Using PR and BKMR, a simultaneous increase from the first to the fourth quartiles of NO2, SO2 and BS was estimated to increase SBP by approximately 5 mmHg (95% CrI: 3 - 7, P(>0) = 100%) in NSHD in 1989 and to double the odds (95% CrI: 1.5 - 2.7, P(>1) = 100%) of CVD mortality between 1989 and 2015 in SABRE.

Discussion:
This PhD investigated the effect of long term exposure to air pollutants on CVD events and intermediate markers of CVD. There is evidence supporting two potential biological pathways from the results: 1) the inhalation of air pollutants may lead to chronic inflammation, which could contribute to the development and/or progression of atherosclerosis and to left ventricular hypertrophy; 2) long term exposure to air pollutants may raise blood pressure. Further cohort studies are needed to confirm these hypotheses in different populations.
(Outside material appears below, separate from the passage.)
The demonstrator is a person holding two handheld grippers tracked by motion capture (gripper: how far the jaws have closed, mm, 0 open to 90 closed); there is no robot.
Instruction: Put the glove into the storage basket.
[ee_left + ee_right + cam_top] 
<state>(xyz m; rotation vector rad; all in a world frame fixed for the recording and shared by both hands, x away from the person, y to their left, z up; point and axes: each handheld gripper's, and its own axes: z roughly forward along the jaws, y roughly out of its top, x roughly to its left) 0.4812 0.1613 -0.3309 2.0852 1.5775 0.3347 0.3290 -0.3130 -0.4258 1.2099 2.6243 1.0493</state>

PR and BKMR are among novel Bayesian methods that allow the assessment of the health effect of multiple air pollutants simultaneously. Future researchers are encouraged to employ these new methods, as humans are exposed in real-life to a mixture of pollutants. Moreover, these methods can identify which pollutant(s) has the largest effect among the mixture, which is particularly relevant for future public health policies.